**WHAT NEEDS TO BE DONE:**
Leaving the pictures aside, repeat every line below exactly.
Content starts
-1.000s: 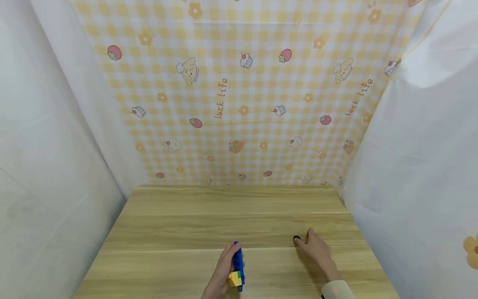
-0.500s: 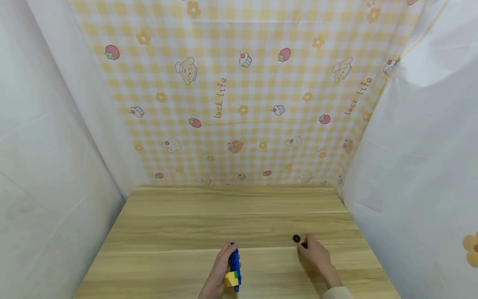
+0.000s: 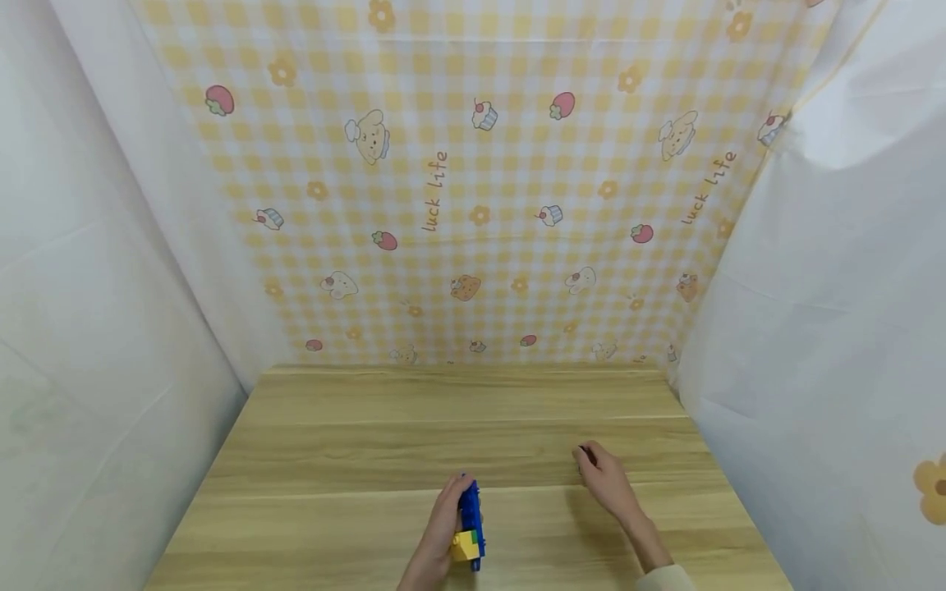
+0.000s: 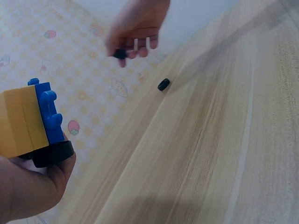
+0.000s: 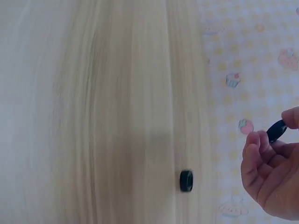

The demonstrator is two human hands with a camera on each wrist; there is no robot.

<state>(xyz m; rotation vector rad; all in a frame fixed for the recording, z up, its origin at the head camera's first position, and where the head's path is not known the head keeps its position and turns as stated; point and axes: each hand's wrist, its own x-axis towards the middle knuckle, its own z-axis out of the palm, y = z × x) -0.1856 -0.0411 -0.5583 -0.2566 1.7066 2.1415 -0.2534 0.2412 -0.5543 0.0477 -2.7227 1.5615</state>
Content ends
**REPLY:**
-1.000s: 
-0.500s: 
+0.000s: 
+0.000s: 
+0.000s: 

The demonstrator is two human hands with a camera on each wrist; there is no robot.

<state>(xyz m; rotation vector rad; all in a frame fixed for the recording, z up, its origin at the head camera's first position, and where the head's path is not known the head keeps its position and turns as stated; point and axes: each hand's wrist, its own x-axis towards the middle knuckle, its own z-axis out of the palm, y = z × x) -0.1856 -0.0411 -0.5583 -0.2566 1.7066 2.1415 -0.2534 0.2412 -0.5543 0.0477 -2.7227 1.5615</state>

Nothing further remains in this exercise.